§ **Records for this task**
──────────
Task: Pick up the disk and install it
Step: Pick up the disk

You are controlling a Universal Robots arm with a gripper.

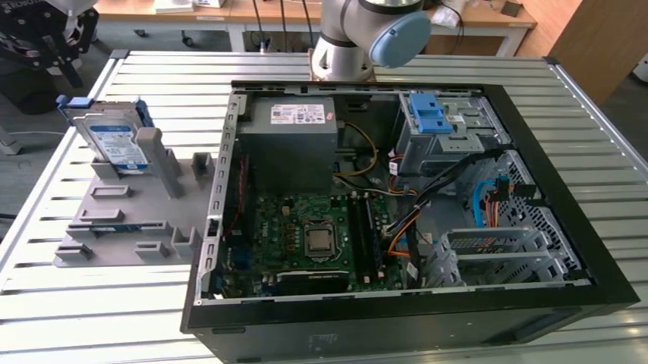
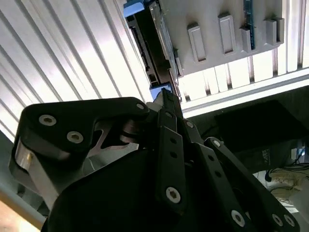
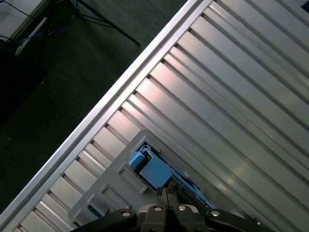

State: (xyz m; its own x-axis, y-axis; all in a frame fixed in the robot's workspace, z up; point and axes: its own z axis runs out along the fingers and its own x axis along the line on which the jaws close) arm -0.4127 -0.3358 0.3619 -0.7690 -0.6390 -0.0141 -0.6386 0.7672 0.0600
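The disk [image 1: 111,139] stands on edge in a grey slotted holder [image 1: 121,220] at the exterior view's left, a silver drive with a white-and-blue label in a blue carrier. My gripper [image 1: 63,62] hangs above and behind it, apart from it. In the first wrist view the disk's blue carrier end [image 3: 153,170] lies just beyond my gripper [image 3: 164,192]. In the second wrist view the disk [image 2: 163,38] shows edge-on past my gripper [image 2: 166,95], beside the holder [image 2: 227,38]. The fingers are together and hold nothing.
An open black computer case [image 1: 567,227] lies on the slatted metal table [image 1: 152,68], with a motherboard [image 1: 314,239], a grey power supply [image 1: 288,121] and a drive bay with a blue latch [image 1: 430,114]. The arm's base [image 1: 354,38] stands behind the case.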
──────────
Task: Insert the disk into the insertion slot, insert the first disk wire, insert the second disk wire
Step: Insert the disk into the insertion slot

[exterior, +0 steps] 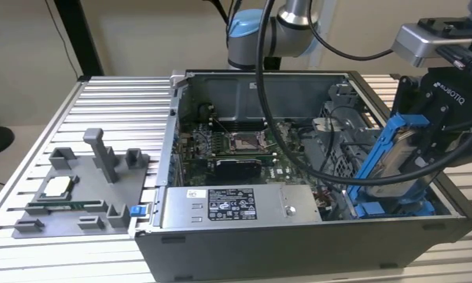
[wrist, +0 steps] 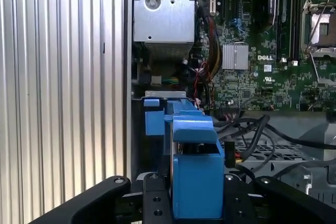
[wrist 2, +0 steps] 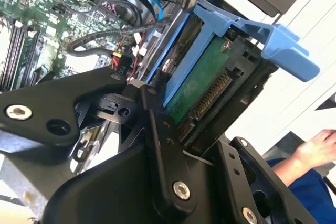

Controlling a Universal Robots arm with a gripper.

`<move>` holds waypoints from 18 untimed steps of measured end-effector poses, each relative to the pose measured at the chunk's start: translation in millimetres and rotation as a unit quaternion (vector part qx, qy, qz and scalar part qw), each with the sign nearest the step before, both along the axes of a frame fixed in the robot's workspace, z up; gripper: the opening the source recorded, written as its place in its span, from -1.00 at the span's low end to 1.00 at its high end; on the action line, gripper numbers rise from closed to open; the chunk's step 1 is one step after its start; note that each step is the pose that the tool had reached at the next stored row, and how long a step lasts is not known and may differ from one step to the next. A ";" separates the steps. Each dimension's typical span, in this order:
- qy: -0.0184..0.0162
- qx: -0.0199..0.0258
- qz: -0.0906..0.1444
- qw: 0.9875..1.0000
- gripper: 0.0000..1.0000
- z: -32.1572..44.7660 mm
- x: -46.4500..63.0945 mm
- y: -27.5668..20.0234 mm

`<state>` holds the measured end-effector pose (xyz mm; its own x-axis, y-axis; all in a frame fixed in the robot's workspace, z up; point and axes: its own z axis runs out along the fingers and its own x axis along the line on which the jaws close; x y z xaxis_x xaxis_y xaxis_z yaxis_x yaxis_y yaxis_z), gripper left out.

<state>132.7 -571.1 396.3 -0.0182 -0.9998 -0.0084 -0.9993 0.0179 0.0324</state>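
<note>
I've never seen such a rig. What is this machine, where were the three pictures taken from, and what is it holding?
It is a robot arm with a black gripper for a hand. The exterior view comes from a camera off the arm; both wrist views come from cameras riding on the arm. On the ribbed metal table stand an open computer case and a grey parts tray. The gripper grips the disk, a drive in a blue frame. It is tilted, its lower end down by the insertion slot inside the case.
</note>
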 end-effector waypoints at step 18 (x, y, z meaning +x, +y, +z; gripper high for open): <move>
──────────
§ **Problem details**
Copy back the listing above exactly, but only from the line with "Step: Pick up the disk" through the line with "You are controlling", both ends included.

§ **Response below**
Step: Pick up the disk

You are controlling a Universal Robots arm with a gripper.

What was asked for in the exercise is now done.